Blockchain in banking

Blockchain is the next step in digital evolution. Do you understand it?

Blockchain in banking


Banking is one of the top industries that people want to hack. Physically in a high-street branch that might be for money, but if it’s online there could be a host of reasons why – money of course, but one of the top reasons is information. It is arguably far more valuable.

Therefore banking requires the highest security. Blockchain is a technology that can be moulded and utilised for any industry but it is in banking and finance that it is most commonly known. You just have to mention the words “cryptocurrency” or “Bitcoin”.

Blockchain technology is able to eliminate risks and threats of fraud in all areas of banking; this has been years in the making.
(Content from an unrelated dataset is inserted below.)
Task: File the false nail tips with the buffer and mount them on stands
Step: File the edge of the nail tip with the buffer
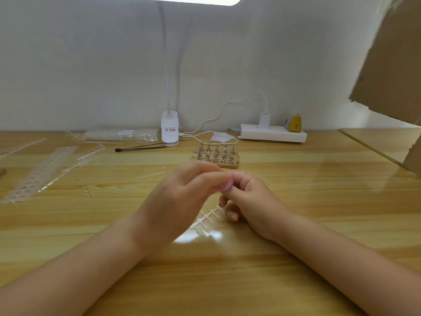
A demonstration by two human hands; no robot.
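Diagonally, nail-tip strip (208, 218) (far-right upward)

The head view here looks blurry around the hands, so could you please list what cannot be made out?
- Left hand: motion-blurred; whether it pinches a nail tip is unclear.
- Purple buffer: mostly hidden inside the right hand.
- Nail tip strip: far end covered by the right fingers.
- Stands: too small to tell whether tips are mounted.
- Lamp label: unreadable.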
Many software IT companies have tried and failed.

It is also could be applied to the global trading platforms and ensure all transactions were above board and transparent.  Blockchain would provide a permanent, irreversible and inerasable historic record which would sit behind every asset through the whole supply chain.

Blockchain’s effectiveness can be explained at the corporate level – for example with a bank taking a company/corporation on as new customer, there are a myriad security checks (known as KYC – Know Your Customer) that cost an average bank over £35million per year and are required, which means it can take sometimes over a month to fully get a customer on board. With Blockchain, there would be no need for such a lengthy process. That would speed up business transactions and save money … good for all.
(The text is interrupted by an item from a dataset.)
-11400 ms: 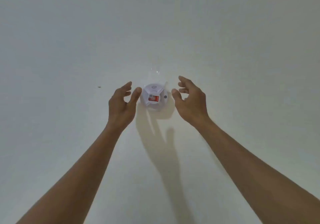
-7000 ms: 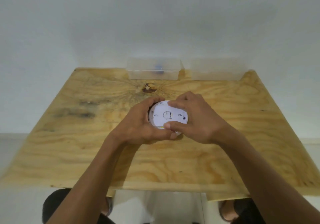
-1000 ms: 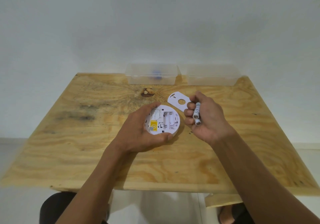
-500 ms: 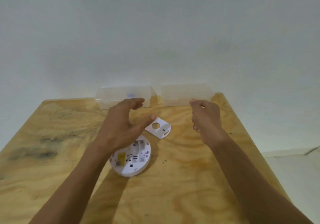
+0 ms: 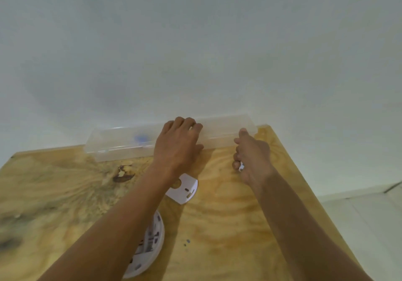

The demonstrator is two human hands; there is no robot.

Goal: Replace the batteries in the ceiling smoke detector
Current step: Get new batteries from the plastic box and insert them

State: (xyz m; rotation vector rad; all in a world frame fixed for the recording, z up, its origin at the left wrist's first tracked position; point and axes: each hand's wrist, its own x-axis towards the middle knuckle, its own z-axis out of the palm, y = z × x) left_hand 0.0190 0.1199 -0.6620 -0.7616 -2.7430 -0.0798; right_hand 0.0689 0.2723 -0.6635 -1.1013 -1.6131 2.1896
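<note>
- Lying on the plywood table [image 5: 228,226], the opened smoke detector [image 5: 150,246] is seen near the front edge, partly hidden under the left forearm.
- Its white cover plate [image 5: 185,190] is placed apart, further back.
- The left hand [image 5: 178,146] is laid with curled fingers over the two clear plastic boxes [image 5: 224,133] at the wall; whether anything is gripped cannot be told.
- The right hand [image 5: 252,159] is closed around the batteries [image 5: 241,167], just before the right box.
</note>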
It can also be used to reduce fraud as traditionally bank ledgers have been stored on a central database in one place, which is incredibly vulnerable to cyber-attacks. Often they are running old software as well.

As the Blockchain is decentralized, hackers would not try to touch it. Payments could be made in real time with complete transparency. As Blockchain is checked at every single stage with all data being open and publically available, people can analyse transactions in real time. The Blockchain ledger will always be a historical record of all documents shared and compliance activities undertaken. Any attempt at hacking makes the hack part of the data – therefore that is why you cannot hack Blockchain. The hurdles to worldwide adoption of Blockchain in banking are that it would require collaboration across countries and companies.

Where the individual could benefit from Blockchain in banking is through payments. All the rationale detailed above can be applied when discussing applying Blockchain to payments. Banks’ operational costs would be lowered and security would be of the highest order. Also, it could mean that banking could operate 24/7 via Blockchain. The new generation of millennial workers operate outside of traditional working hours and want a better way to operate. People are expecting faster services and banking has to keep up with expectation.

The last step to be discovered (presumably by a FinTech start-up) is to find a protocol to ensure that the Blockchain networks connect with other Blockchain networks via an “inter-ledger” protocol. Mr Financial is confident that once mankind has made that step – it’ll be a case of “when”, not “if”.